《英语流行话题阅读:语境识词4500》54 Slow Food Movement(在线收听

  Unit 54
  Slow Food Movement
  The International Slow Food Movement was founded in 1986 by leftist journalist Carlo Petrini in a determined effort to wage intellectual war on the homogenization of food around the world. Spurred by the opening of Italy's first McDonald's in Rome, Carlo started the organization determined to save regional foods and small producers from extinction and to revive taste and the senses.
  The backbone of the non-profit organization are groups of people who meet informally to share and promote local small producers, to learn about culinary traditions and cultures, and to arrange tastings. An important aspect of Slow Food was introduced to identify and publicize endangered foods such as tuna roe and Moselle red peaches, and to encourage people to seek them out, with the theory that if the market demands, supply will increase. Another important component of Slow Food is the commitment to teach children about taste and food and to develop their senses and their appreciation of food and the pleasures of the table.
  Slow Food Festivals are broad-reaching, not only acknowledging and encouraging individual artisans, but also celebrating the role of food throughout every aspect of culture. Workshops where tastes are explored in their cultural context are an important component of the International Slow Food Movement. For instance, the Germany's Festival had 30 different ones, each about an hour and half long. They sell out quickly too. A speaker at a head table discoursed on the history of dishes people were eating, and the relationship of food, work, and eating to the life and culture of the German province of Schleswig Holstein.
  In an attempt to popularize the Slow Food Movement in the United States, Carlo Petrini made a 10-day trip across the United States, ending up as the honorary guest at the Berkeley meeting, slow, 10-course dinner celebrating simply prepared, regional products. Guests sampled appetizers of ferns, sipped wines and chatted, before sitting down to salmon with lime oil, followed by white asparagus in herbs. This dish was preceded by a dining-room demonstration of chef Jean-Pierre Moulle showing how to clean the fish without cutting it open, a performance cheered by the group, a collection of over 50 enthusiasts seated at long tables.

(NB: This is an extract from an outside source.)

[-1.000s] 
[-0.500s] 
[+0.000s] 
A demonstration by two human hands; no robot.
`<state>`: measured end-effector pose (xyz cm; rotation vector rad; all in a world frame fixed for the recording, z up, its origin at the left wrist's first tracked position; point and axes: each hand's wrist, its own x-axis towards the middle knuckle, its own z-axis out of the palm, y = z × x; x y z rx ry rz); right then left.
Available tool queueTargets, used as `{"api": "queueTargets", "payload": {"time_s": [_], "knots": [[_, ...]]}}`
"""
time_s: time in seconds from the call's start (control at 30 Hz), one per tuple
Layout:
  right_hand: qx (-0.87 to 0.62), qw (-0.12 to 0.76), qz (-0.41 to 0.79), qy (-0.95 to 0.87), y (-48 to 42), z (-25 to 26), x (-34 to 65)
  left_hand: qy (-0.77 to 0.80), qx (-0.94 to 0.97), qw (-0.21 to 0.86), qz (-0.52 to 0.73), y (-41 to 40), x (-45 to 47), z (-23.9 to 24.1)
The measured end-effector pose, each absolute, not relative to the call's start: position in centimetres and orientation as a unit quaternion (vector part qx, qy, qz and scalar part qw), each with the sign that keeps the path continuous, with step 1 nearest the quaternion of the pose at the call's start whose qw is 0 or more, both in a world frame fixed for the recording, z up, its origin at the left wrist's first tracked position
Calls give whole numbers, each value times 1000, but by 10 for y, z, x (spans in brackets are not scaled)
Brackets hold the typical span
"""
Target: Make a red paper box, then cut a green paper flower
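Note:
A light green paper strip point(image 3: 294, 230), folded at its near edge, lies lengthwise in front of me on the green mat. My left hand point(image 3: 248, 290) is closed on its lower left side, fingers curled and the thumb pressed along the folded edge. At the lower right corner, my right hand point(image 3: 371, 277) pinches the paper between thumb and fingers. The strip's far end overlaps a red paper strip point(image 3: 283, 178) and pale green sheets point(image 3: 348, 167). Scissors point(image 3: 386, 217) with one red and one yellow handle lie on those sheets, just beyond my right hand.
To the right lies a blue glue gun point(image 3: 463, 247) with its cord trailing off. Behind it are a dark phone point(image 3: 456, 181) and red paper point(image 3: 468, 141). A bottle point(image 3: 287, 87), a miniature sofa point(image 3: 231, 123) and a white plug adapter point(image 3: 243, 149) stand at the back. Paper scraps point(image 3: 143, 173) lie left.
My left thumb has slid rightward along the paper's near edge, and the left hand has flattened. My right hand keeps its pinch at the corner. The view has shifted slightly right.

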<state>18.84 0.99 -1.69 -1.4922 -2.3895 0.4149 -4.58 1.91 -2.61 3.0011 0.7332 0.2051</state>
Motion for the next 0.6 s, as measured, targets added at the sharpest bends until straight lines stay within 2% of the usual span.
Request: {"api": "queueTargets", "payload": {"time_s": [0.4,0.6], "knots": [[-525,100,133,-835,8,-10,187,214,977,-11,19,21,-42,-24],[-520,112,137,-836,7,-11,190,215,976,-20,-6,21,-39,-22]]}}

  To defend biodiversity we have to defend small producers. The Slow Food Movement is different from ecological movements and from gastronomy movements. Gastronomical movements don't defend the small producers and their products, and ecological movements fight the battles, but can't cook. Slow Food Movement has both at the same time.
  The Slow Food Movement has been likened to Don Quixote fighting the windmills, but if the recent enthusiasm for this complex organization with its ecological and gastronomical goals and sense of fun is any indication, the quixotic figure of Carlo Petrini may be triumphant.